Этот символ представлял собой узор из двух пересекавшихся кругов — один над другим. В верхний круг была вписана шестиконечная звезда, и каждый ее конец касался окружности. В нижнем виднелась пятиконечная звезда, или пентаграмма. Так как круги пересекались, две звезды смыкались. Тонкие перекрестные линии собирались в центре любопытной геометрической фигуры. Бен с интересом осмотрел ее. Был ли в этом какой-то смысл? Звезда определенно что-то значила для Клауса Рейнфилда.

— Роберта, есть какие-нибудь идеи?

Она внимательно разглядывала рисунок.

— Трудно сказать. Алхимический символизм иногда так усложнен и закодирован, что его просто невозможно разгадать. Древние ученые как будто бросают вам вызов и дразнят скудной информацией, а вы не знаете, куда идти и где искать подсказки. Алхимики были одержимы секретностью своих знаний.
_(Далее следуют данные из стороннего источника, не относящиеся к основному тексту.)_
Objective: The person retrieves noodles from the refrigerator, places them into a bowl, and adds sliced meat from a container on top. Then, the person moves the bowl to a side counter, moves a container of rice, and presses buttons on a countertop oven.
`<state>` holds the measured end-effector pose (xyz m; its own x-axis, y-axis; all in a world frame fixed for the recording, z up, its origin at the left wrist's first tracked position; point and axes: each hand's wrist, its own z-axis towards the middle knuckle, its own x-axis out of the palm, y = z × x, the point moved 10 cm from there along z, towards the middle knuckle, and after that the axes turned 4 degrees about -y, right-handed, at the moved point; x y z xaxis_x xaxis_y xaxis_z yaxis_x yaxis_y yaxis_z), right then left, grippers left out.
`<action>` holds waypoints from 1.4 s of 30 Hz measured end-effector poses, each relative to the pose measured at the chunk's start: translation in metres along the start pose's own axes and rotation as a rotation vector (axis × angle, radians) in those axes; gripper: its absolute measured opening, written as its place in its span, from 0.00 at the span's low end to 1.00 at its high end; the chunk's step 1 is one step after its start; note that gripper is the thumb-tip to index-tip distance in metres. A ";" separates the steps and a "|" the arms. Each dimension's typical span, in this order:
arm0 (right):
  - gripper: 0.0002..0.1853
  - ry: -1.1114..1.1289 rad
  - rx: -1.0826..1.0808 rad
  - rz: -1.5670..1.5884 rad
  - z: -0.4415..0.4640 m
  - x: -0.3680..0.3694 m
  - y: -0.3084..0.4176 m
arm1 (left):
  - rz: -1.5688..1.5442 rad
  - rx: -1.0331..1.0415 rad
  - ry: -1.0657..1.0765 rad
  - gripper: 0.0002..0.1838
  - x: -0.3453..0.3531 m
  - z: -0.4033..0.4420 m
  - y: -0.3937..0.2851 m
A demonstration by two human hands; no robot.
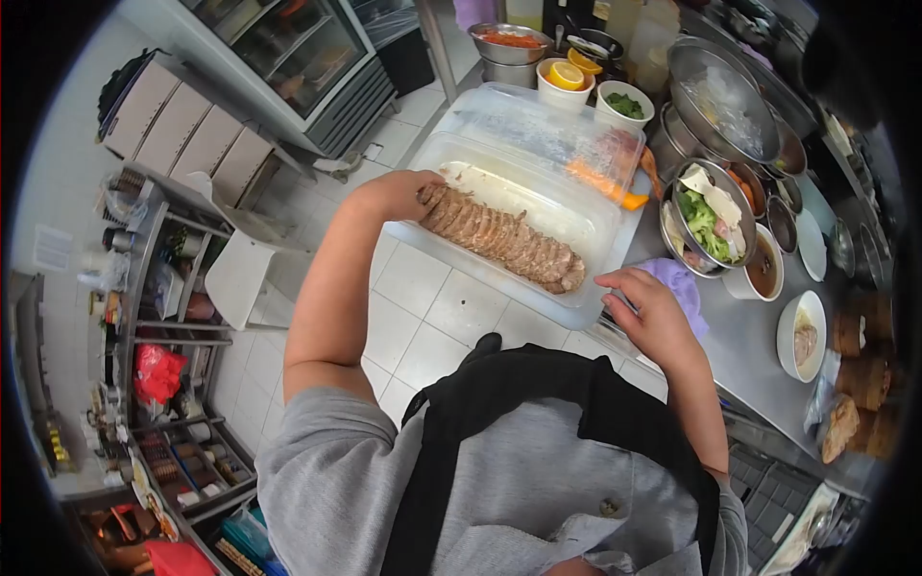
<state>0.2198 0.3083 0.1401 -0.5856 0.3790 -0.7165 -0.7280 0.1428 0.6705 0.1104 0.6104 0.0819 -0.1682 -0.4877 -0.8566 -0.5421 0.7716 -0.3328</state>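
A long row of sliced cooked meat lies in a clear plastic container. At the left end of the row, my left hand is curled against the meat, its fingertips mostly hidden. My right hand hovers beside the container's right corner, fingers apart and holding nothing. Behind the container lies a translucent lid, with orange strips showing near its right side.
On the steel counter at right stand a bowl of broccoli, a broth bowl, and a white bowl. A purple cloth lies near my right hand. Cups of orange slices and greens stand behind.
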 end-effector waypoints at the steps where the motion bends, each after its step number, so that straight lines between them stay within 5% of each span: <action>1: 0.13 -0.013 -0.019 0.005 -0.001 -0.001 0.003 | 0.023 0.011 0.003 0.34 -0.003 -0.003 -0.003; 4: 0.13 -0.010 -0.017 -0.019 -0.006 0.001 -0.002 | -0.020 0.186 -0.082 0.34 0.002 0.014 0.014; 8: 0.12 0.028 -0.038 0.050 -0.002 0.010 0.004 | -0.082 0.097 -0.108 0.27 -0.004 0.013 0.005; 13: 0.13 0.022 -0.111 0.040 0.037 0.037 0.026 | 0.111 0.305 -0.297 0.24 -0.004 0.007 -0.031; 16: 0.16 -0.107 -0.300 0.210 0.075 0.063 0.046 | 0.192 0.101 -0.454 0.22 -0.006 0.010 -0.014; 19: 0.20 -0.024 -0.017 0.509 0.121 0.104 0.036 | 0.155 0.176 -0.560 0.21 -0.010 0.008 -0.002; 21: 0.21 -0.052 0.035 0.560 0.152 0.141 0.028 | -0.315 0.027 -0.585 0.20 -0.023 -0.013 0.008; 23: 0.27 -0.282 0.022 0.494 0.171 0.152 0.020 | -0.343 0.020 -0.598 0.19 -0.028 -0.028 0.001; 25: 0.29 -0.257 0.008 0.535 0.164 0.131 0.051 | -1.003 0.238 -0.603 0.18 -0.029 -0.037 -0.001; 27: 0.31 -0.218 -0.010 0.582 0.165 0.132 0.062 | -1.012 0.225 -0.618 0.19 -0.032 -0.049 -0.023; 29: 0.32 -0.450 -0.133 0.506 0.165 0.120 0.066 | -1.092 0.296 -0.618 0.22 -0.033 -0.054 -0.028; 30: 0.29 -0.388 -0.054 0.762 0.160 0.116 0.061 | -1.135 0.288 -0.580 0.25 -0.030 -0.054 -0.029; 32: 0.29 -0.469 -0.131 0.794 0.171 0.130 0.045 | -1.055 0.232 -0.579 0.25 -0.032 -0.059 -0.039; 33: 0.29 -0.134 0.128 1.080 0.160 0.133 0.054 | -0.972 0.175 -0.577 0.26 -0.035 -0.067 -0.043; 35: 0.27 -0.109 -0.018 1.325 0.173 0.152 0.052 | -0.996 0.110 -0.589 0.25 -0.035 -0.064 -0.037; 37: 0.23 -0.076 -0.081 1.223 0.170 0.151 0.049 | -1.041 0.166 -0.569 0.24 -0.034 -0.059 -0.034; 39: 0.17 0.027 0.194 1.172 0.158 0.155 0.044 | -0.998 0.168 -0.543 0.23 -0.035 -0.060 -0.033; 42: 0.17 -0.004 0.150 1.410 0.154 0.144 0.055 | -1.001 0.163 -0.549 0.24 -0.033 -0.055 -0.025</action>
<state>0.1504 0.5118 0.1033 -0.7770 0.2858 0.5609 0.5016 -0.2572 0.8260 0.0841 0.5842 0.1400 0.6796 -0.6990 -0.2227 -0.1110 0.2021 -0.9731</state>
Бен усмехнулся, подумав: «Будем надеяться, что их тайны достойны поисков».

— Может быть, Анна Манзини прольет свет на эти узоры, — сказал он вслух. — Кто знает, вдруг Рейнфилд разъяснил ей значения кругов.

— Если он сам его понимал.

— У тебя есть идеи получше?

Чтобы обеспечить прием мобильной связи, ему пришлось взобраться на холм, возвышавшийся над Сен-Жаном. Он должен был позвонить Ферфаксу и доложить о ходе расследования. Прижимая руку к еще болевшему боку, Бен осмотрел заросшую лесом долину.

Два орла в синем небе планировали и кружили в грациозном танце гордого величия. Бен наблюдал за тем, как они, оседлав потоки теплого воздуха, взмывали ввысь и пикировали вниз, как будто состязались друг с другом в мощи и ловкости, и пытался представить себе, каково это — обладать вот такой свободой. Он набрал номер Ферфакса и заслонил телефон от назойливого шума ветра.